Week 29: Lemon and Raspberry Flapjacks

To go a bit A-Team on the New Food Club – ‘I love it when a plan comes together’.

It doesn’t often always happen when I’m in the kitchen, (as you’ll know if you read about the cheese ball disaster), but when it does, it’s a pretty darn good feeling.

Last week Olive magazine landed on the doorstep (hoorah!) with a delicious looking picture of sugar dusted, raspberry dotted flapjack on the back.

Knowing we had a busy week and weekend ahead due to reviewing lots of Reading Fringe Festival shows for work (check out our fringey page here if you’re in Reading, it’s well worth going to something) I decided to whip these up during the calm before the storm on Tuesday night.


I can’t find a really similar recipe anywhere online, so you’ll have to track down this month’s Olive for the real deal, but here’s a lemon flapjack recipe anyway if this inspires you to get baking straight away!

When I bake I like to know what I’m expecting to come out the other end. If it’s a flapjack I’m expecting a sweet, chewy, oaty bar, if it’s a sponge cake, something light and fluffy.

These flapjacks totally surprised me, in a good way eventually, but I was staring at the oven with a puzzled expression during most of the cooking.
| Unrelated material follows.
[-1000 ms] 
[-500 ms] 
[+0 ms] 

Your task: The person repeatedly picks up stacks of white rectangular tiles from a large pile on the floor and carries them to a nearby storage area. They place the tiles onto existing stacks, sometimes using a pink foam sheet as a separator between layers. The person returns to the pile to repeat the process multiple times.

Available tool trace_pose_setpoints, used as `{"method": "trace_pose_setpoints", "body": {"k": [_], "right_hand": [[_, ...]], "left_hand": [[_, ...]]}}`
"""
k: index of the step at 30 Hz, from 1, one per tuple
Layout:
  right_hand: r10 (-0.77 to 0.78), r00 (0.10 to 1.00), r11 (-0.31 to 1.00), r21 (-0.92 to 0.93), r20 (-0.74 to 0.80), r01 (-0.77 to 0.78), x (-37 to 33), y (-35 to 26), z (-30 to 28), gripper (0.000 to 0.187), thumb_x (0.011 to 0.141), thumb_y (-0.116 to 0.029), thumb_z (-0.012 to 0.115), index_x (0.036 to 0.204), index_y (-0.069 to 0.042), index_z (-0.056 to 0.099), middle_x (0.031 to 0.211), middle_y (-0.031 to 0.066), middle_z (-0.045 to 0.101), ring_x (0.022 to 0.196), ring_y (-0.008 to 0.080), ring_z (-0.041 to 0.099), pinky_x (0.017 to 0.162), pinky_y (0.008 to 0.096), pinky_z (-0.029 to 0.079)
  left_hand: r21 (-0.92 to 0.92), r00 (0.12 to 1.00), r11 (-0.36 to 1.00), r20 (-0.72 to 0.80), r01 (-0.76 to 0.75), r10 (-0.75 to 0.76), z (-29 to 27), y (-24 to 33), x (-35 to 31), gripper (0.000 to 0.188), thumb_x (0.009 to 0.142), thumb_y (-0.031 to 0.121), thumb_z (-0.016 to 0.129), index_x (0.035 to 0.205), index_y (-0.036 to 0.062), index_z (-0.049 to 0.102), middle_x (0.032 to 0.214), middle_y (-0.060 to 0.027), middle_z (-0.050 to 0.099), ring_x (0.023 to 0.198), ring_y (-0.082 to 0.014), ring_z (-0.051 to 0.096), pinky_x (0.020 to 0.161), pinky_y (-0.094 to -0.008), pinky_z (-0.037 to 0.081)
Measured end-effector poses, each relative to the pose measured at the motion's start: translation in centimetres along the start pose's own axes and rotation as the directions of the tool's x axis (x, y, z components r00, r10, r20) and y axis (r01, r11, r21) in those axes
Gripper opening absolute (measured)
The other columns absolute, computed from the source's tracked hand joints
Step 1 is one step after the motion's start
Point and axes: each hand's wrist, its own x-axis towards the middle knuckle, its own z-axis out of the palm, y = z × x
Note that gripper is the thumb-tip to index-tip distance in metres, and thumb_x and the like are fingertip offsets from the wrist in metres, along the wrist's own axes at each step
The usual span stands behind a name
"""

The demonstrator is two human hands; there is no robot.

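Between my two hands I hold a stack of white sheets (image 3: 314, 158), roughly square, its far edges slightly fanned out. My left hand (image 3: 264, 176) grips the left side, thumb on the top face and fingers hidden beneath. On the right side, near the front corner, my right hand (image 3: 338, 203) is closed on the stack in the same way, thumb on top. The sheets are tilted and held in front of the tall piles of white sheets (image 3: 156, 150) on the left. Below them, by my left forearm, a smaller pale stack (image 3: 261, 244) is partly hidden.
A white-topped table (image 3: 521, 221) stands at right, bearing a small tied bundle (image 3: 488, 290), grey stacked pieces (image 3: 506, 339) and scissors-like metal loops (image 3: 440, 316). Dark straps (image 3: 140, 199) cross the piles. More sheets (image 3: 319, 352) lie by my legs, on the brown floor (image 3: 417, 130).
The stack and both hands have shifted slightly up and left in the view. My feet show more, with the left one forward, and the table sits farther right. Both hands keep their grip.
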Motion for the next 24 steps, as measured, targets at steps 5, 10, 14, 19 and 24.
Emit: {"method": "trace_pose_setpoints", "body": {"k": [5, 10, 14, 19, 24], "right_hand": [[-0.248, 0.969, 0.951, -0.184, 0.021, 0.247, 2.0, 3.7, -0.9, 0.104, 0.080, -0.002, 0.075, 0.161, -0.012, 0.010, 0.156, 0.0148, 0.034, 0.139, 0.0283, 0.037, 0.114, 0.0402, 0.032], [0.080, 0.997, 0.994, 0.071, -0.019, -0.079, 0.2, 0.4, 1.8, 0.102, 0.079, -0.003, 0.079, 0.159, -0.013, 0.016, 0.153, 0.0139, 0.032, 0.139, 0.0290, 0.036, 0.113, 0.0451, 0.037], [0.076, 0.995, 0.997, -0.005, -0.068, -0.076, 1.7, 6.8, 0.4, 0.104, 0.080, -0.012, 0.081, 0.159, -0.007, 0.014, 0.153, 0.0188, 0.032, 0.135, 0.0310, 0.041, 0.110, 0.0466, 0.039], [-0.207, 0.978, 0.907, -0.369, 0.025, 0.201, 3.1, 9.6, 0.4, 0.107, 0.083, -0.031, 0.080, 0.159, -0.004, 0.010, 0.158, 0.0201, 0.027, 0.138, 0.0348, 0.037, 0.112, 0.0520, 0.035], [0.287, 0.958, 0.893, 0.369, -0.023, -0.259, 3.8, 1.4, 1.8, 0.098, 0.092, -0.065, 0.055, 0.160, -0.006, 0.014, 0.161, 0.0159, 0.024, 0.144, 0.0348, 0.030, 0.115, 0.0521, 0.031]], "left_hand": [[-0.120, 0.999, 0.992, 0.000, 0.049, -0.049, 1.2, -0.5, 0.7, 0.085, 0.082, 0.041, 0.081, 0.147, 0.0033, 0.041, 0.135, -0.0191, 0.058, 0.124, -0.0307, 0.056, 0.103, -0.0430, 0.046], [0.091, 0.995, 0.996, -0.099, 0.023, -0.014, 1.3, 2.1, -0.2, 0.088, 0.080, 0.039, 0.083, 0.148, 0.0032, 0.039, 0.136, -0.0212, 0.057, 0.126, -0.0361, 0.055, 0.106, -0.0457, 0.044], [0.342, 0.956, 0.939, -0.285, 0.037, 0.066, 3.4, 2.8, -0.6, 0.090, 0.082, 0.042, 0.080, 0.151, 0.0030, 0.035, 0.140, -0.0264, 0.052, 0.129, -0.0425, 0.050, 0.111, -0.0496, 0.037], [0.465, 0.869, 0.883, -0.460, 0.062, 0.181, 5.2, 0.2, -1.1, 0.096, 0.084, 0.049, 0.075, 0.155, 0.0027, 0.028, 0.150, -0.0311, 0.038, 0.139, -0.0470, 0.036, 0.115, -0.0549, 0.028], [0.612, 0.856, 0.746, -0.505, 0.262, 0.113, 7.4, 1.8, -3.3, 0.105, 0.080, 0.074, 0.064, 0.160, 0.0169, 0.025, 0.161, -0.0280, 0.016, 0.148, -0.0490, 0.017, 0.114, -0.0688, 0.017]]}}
You make the base first by melting sugar, butter and golden syrup and mixing in the oats and almonds before baking – so far, so flapjack. But then comes the odd bit.
The next stage is to mix eggs, flour, lemon zest and juice and more sugar, and pour over the base before baking again.

After 15 minutes I took it all out the oven to find an almost spongy looking layer on top of the flapjack base. The recipe didn’t mention any of this, and it was hard to tell what it was meant to look like as the flapjack in the recipe picture was covered in the icing sugar. But I’d followed all the instructions to the letter this time (learning from my mistakes!) so figured it must be right.

Cutting the flapjack into squares I lifted one out on to a plate and sat down to try it with a cup of tea. And it was good. (Really good, if I say so myself!)


The topping was almost like a lemon curd in texture and taste and the raspberries added a lovely fruity zing too. The oaty base was chewy and sweet and altogether it was just a really lovely creation.